One question that I know Adam has been asked is: how does that impact your R&D budget? I mean, are you going to break the bank, right? So do you wanna talk about that?
Yeah. So I think the way, you know, all the partnerships that Elias walked through are great ways for us to advance all of the programs that we have in a cost-effective way, where we're choosing programs to self-fund, and we're choosing to partner other or secure non-dilutive financing for other R&D programs. Historically, OPKO has spent, you know, between $60 million and $80 million a year in R&D. We don't see that changing. We'll provide more formal guidance in our February call. But, you know, we would expect that we'll continue to make meaningful investments into R&D, but really leverage our partnerships and relationships to allow us to do more than perhaps those dollars will reflect.

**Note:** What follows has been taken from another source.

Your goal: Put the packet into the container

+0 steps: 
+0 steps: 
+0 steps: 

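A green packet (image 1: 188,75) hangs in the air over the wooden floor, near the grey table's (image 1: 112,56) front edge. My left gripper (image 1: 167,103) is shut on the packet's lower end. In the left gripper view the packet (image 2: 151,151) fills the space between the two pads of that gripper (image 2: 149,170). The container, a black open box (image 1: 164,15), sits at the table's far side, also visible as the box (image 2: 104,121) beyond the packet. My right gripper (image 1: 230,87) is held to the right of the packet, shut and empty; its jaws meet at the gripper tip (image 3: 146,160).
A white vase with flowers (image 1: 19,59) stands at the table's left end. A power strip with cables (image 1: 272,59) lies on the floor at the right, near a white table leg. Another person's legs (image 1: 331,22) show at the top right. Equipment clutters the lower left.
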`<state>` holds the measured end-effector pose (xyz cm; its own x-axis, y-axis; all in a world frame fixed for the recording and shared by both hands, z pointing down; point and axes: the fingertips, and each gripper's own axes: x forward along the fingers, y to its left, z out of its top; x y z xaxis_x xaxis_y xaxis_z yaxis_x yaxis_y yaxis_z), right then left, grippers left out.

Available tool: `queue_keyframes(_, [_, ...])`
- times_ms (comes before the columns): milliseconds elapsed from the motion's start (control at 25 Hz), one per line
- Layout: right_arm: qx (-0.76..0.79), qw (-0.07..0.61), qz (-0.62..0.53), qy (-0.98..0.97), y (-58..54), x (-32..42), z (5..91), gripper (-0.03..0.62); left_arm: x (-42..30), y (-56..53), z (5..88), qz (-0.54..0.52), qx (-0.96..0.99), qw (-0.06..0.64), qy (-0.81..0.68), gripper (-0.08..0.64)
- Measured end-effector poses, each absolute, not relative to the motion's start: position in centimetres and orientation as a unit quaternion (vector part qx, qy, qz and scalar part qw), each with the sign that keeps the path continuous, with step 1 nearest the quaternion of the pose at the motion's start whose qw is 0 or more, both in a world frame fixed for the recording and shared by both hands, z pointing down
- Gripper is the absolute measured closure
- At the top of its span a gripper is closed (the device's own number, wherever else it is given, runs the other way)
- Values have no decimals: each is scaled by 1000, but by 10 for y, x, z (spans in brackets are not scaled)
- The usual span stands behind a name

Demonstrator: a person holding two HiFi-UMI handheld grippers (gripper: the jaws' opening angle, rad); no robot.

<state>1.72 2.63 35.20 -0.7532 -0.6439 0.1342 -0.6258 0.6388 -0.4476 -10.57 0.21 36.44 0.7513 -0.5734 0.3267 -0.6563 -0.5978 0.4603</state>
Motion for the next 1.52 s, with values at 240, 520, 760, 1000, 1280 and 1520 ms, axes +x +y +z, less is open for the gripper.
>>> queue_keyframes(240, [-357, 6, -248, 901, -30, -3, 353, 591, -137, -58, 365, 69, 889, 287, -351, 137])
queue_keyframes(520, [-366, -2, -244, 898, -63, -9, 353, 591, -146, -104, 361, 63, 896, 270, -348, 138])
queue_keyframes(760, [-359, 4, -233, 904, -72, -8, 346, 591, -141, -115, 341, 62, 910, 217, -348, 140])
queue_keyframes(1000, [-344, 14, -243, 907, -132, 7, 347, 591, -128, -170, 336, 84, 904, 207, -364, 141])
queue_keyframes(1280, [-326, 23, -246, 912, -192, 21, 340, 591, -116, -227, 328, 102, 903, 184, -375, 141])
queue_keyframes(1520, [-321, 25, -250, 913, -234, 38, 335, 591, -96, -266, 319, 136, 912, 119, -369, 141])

Hmm. I think that's an important question, because when you have a sort of a biotech formation stage, and you say you wonder what that... You need to manage that appropriately. We've been very lucky in the ability for us to attract non-dilutive sources of funding. But at the end of the day, it's a balance across the company, and I think we're in a good position for in 2024 to truly generate what I would call a balanced structure, where you have revenue on one side, expenses on the other, that still end up with a margin that will be respectable. Any other questions or comments? Well, thank you for your attention, and go on. I'll see you in 2024. No, no, 2025. Sorry. Take care.